Data de 1949 a criação da Filmoteca Brasileira, também anexa ao MAM, que passaria a Cinemateca independente em 1956.

Assinala-se em 1953 o surgimento da Escola de Samba Verde e Branco, precedida pela VaiVai em 1930 e pela Lavapés em 1937.

A Bienal Internacional de São Paulo é criada em 1951 e terá sua maior edição em 1953, demorando-se propositadamente até o ano seguinte para coincidir com as celebrações do IV Centenário da cidade, para tanto mobilizando fartos recursos. Foi de uma opulência incalculável: nada menos que 100 obras de Picasso, inclusive a monumental Guernica. Sem falar em retrospectivas completas dos mais reputados artistas plásticos do planeta.

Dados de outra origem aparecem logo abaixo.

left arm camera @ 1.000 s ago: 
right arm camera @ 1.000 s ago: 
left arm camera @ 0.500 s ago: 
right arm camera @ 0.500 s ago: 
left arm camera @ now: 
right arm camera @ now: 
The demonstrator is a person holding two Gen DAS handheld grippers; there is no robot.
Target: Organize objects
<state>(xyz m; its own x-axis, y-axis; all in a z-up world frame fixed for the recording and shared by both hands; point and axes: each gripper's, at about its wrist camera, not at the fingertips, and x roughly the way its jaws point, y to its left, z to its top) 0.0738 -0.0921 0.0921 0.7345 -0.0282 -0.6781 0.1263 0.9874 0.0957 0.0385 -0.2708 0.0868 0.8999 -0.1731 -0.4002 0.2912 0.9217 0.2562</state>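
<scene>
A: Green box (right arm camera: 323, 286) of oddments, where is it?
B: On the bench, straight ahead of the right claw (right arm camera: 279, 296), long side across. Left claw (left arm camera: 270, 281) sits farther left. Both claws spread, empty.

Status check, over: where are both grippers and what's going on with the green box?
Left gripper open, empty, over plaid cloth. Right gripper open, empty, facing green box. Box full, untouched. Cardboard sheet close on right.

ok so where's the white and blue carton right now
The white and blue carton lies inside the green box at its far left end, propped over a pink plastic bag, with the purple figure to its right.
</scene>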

Entre os festejos do IV Centenário conta-se o Congresso Internacional de Escritores, que convocou relevantes figuras das letras e até um prêmio Nobel como William Faulkner. E ainda o Festival Internacional de Cinema, a que acudiram delegações não só de Hollywood com a presença de astros de grande popularidade como Errol Flynn, mas também o maior crítico de cinema da época, o francês André Bazin. Entre eles, um ícone do cinema erudito, o alemão Erich von Stroheim. O festival exibiu 300 filmes de 23 países. Oswald de Andrade dedicou duas crônicas ao evento, em sua coluna “Telefonema”, no Correio da Manhã. Modernistas e seus continuadores participaram  tanto do simpósio literário quanto do cinematográfico. 

Integrando os festejos, foi inaugurado o Parque Ibirapuera, obra de Oscar Niemeyer, que muitos anos depois interviria novamente na paisagem de São Paulo com o Memorial da América Latina, em 1989.

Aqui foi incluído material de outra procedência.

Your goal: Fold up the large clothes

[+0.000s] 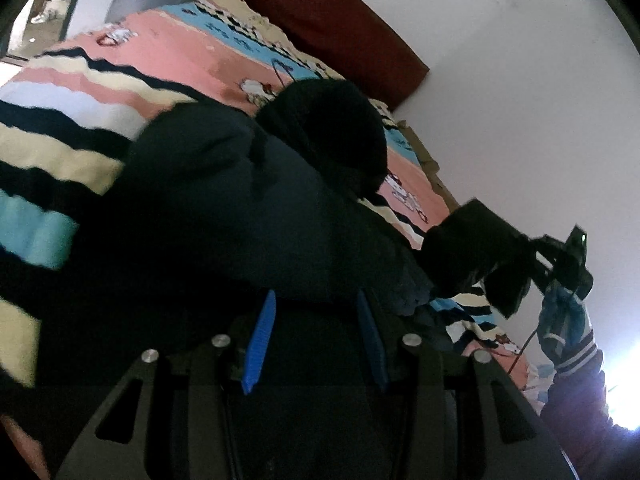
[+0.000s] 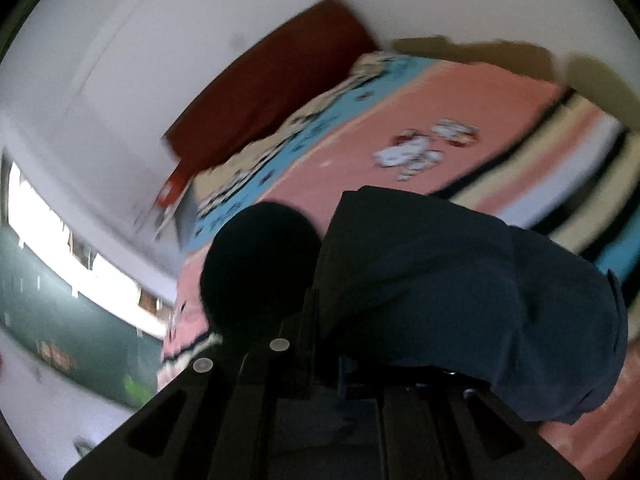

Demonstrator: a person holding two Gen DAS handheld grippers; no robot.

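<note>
On a bed (image 1: 168,52) with a striped cartoon cover lies a dark navy coat (image 1: 224,208). Left tool (image 1: 316,300) grips its bunched fabric between blue pads; right tool (image 2: 320,300) is clenched on the coat's edge, lifting it.

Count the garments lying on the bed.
1. A dark navy jacket with a black hood lies across the striped cartoon bedsheet; both grippers have its near edge. More could be hidden beneath it.
</note>
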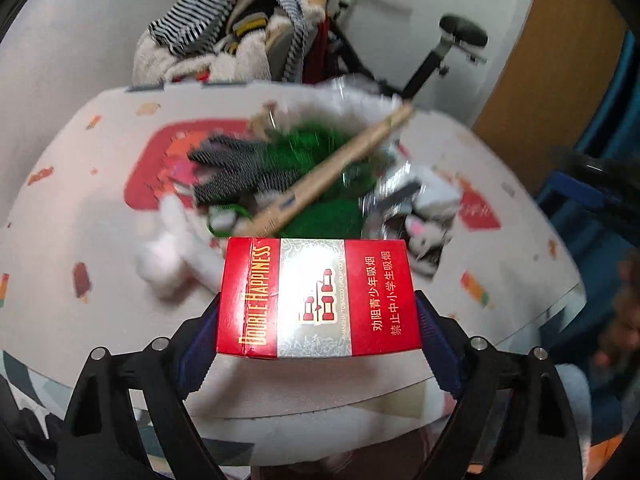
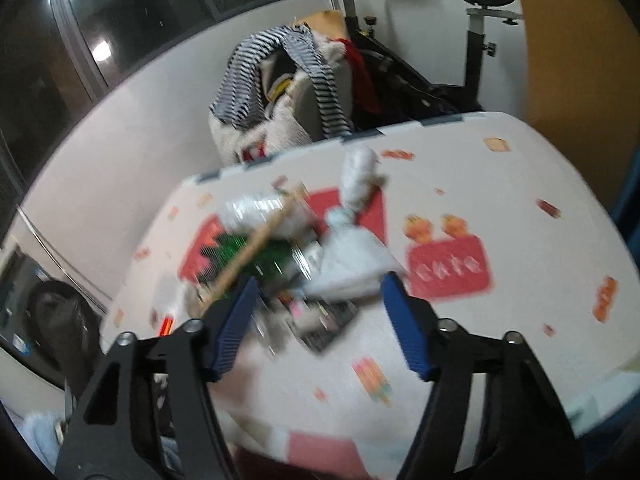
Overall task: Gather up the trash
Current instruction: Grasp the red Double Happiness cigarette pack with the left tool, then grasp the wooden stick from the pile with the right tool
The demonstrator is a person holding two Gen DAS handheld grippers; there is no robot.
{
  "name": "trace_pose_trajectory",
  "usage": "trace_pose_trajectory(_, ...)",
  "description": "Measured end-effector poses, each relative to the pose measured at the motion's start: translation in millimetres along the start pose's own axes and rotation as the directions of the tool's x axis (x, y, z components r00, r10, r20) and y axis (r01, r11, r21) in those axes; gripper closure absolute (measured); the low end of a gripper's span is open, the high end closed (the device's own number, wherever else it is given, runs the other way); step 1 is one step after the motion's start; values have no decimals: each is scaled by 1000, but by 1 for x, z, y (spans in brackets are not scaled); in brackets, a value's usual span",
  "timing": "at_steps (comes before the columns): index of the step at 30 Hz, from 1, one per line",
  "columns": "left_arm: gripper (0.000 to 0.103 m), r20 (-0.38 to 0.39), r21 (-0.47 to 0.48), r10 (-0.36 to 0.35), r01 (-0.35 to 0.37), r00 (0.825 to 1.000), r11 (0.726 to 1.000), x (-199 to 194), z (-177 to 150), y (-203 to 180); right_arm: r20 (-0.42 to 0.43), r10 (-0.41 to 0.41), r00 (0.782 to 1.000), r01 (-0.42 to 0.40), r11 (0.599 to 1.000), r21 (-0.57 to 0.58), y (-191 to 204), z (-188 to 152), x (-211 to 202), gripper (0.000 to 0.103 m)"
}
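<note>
Red Double Happiness cigarette pack [image 1: 318, 298] sits clamped between the left gripper's [image 1: 318, 320] blue pads, right in front of the trash pile [image 1: 304, 176] on the patterned table [image 1: 80, 220]. Right gripper [image 2: 318, 312] hangs released over that blurry pile, grasping nothing.

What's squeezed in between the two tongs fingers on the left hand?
A red cigarette pack reading Double Happiness sits between the left tongs, its sides against both blue pads. This shows in the left wrist view, with the trash pile beyond it.
</note>
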State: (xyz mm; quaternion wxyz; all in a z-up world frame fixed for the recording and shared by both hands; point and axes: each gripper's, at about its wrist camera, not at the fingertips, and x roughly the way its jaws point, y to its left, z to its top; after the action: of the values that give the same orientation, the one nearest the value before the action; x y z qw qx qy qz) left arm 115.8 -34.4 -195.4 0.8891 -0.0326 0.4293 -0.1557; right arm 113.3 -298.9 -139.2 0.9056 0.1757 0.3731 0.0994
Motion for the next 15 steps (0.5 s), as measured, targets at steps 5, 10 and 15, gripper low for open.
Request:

Datam ainda do IV Centenário  o Balé da Cidade e a lei de criação da Orquestra Sinfônica do Estado de São Paulo, então sob a batuta de Eleazar de Carvalho.

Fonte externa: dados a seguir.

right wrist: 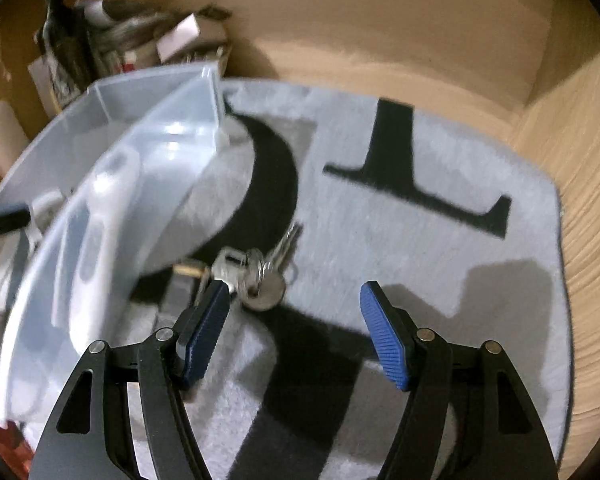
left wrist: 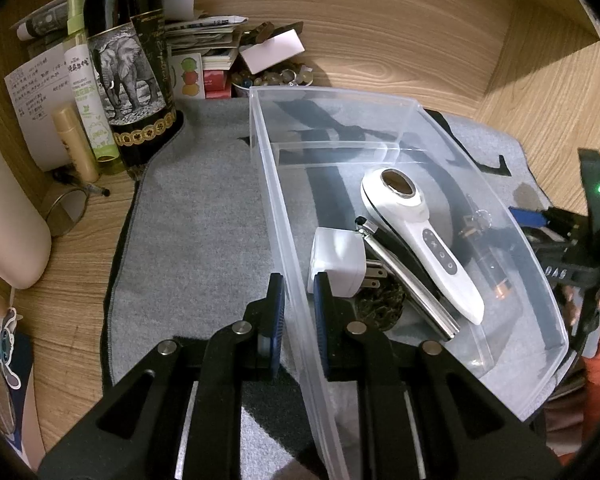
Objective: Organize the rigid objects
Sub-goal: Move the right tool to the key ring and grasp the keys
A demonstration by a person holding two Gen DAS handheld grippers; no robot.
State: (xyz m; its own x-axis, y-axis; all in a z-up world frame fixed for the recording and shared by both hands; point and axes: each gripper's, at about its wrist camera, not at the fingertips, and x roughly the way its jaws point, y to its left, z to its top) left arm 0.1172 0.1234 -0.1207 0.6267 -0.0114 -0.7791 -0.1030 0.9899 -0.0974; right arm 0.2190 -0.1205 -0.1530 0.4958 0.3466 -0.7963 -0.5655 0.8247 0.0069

Outro passo especial foi dado quando O Estado de S. Paulo  criou o Suplemento Literário. Planejado por Antonio Candido e dirigido por Decio de Almeida Prado entre 1956 e 1968, concentraria  a nata da produção universitária e se tornaria um modelo.

E em 1962 foi a vez de dois passos fundamentais para o saber: a criação da Fapesp e do Instituto de Estudos Brasileiros da USP (IEB). A primeira, que cresceria até se tornar a potência que é hoje, cuidaria da pesquisa científica. O segundo reuniria todas as disciplinas “brasileiras” da Universidade, tendo seu ponto alto em 1968 quando da aquisição do Fundo Mário de Andrade, com suas coleções incomparáveis, foco de pesquisas e produções que até hoje não se esgotaram.

A Agenda Cultural, como vimos, estava pronta antes que se passasse um século desde a Semana de 22.  De lá para cá acrescentaram-se gradativamente mais realizações, que foram aprimorando estas aqui elencadas.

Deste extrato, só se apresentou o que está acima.